Some possible considerations/arguments against the Resolution:

  • Housing for all is too expensive; we just can’t afford it.

  • It will incentivize people who don’t really need housing to game the system, or to leave less than ideal situations (e.g., couch surfing), increasing the cost.

  • It will incentivize people to move from places where there is no free/affordable housing to places where there is.

  • Mentally ill or addicted persons will not seek treatment unless they are required to do so as a condition of receiving housing.

  • People who have no skin in the game will not take care of housing they are given..

  • Many homeless people choose to live that way, and should not be forced into shelters or housing they do not want.

  • Unless people are faced with a deadline while in transitional housing to meet goals such as recovery and employment in order to be entitled to move into permanent housing, they will not do the necessary work.

  • Family members, not the government, should be responsible for housing those who are unable to house themselves.

  • People need to be self-reliant to the greatest possible degree, for their own self-respect and dignity.

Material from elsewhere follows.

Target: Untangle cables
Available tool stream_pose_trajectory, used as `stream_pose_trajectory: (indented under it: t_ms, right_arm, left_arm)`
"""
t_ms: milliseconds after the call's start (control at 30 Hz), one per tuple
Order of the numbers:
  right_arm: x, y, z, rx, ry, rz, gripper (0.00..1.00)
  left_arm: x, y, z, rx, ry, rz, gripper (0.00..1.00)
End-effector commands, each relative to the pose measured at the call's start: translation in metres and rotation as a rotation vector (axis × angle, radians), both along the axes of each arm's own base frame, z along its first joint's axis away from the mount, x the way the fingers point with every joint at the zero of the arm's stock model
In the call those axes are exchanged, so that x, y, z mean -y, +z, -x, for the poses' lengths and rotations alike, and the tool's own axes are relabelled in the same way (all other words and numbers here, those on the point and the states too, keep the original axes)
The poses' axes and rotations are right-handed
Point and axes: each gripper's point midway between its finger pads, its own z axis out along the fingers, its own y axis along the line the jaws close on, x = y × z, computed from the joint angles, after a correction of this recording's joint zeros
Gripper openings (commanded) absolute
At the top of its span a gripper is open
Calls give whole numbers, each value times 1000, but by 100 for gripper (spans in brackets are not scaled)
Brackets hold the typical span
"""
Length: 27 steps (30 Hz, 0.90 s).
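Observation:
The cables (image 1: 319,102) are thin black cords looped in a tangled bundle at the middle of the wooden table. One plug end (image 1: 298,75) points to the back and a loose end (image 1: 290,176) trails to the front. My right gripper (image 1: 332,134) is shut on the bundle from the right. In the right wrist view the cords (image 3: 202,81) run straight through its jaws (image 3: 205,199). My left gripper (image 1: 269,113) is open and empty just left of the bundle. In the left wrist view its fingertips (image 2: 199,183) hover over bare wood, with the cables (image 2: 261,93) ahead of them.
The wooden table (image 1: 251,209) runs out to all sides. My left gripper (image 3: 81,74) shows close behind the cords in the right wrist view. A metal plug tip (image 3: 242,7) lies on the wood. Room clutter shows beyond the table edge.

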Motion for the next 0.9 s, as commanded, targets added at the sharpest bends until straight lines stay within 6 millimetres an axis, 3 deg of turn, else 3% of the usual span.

  • Shelter or housing should be provided to all who need it, but it should be provided through the generosity of individuals and religious or non-profit organizations, not the government. For one thing, individuals and charities are more likely than government bureaucracies to come up with innovative and effective ways of addressing homelessness, such as “Community First.” (See, e.g., https://www.bloomberg.com/news/articles/2018-11-12/austin-s-community-first-village-tackles-homelessness .

  • Shelter should be provided to anyone who needs it, but only the most inexpensive type—dormitory or single room occupancy, for example.

  • Families with minor children, and unaccompanied minor children, should be provided shelter, but we cannot afford to provide it to single adults.

  • Housing should only be provided to those who are willing to get treatment for addictions, stay sober, learn job skills and seek employment, and abide by other reasonable restrictions and requirements. (See links above to article and video on Community First program in Austin, TX.)

  • Housing First has been tried in several places but has not eliminated homelessness there. In fact, there is evidence that it is not an effective solution to homelessness because it doesn’t address the root causes. (See https://thehill.com/opinion/finance/472449-housing-first-approach-wont-solve-homelessness-crisis/ .)

  • There is no one-size-fits all solution; each individual situation requires a tailored approach; in many if not most cases the underlying causes must be addressed or housing will simply help support addictions, bad choices, or anti-social behaviors.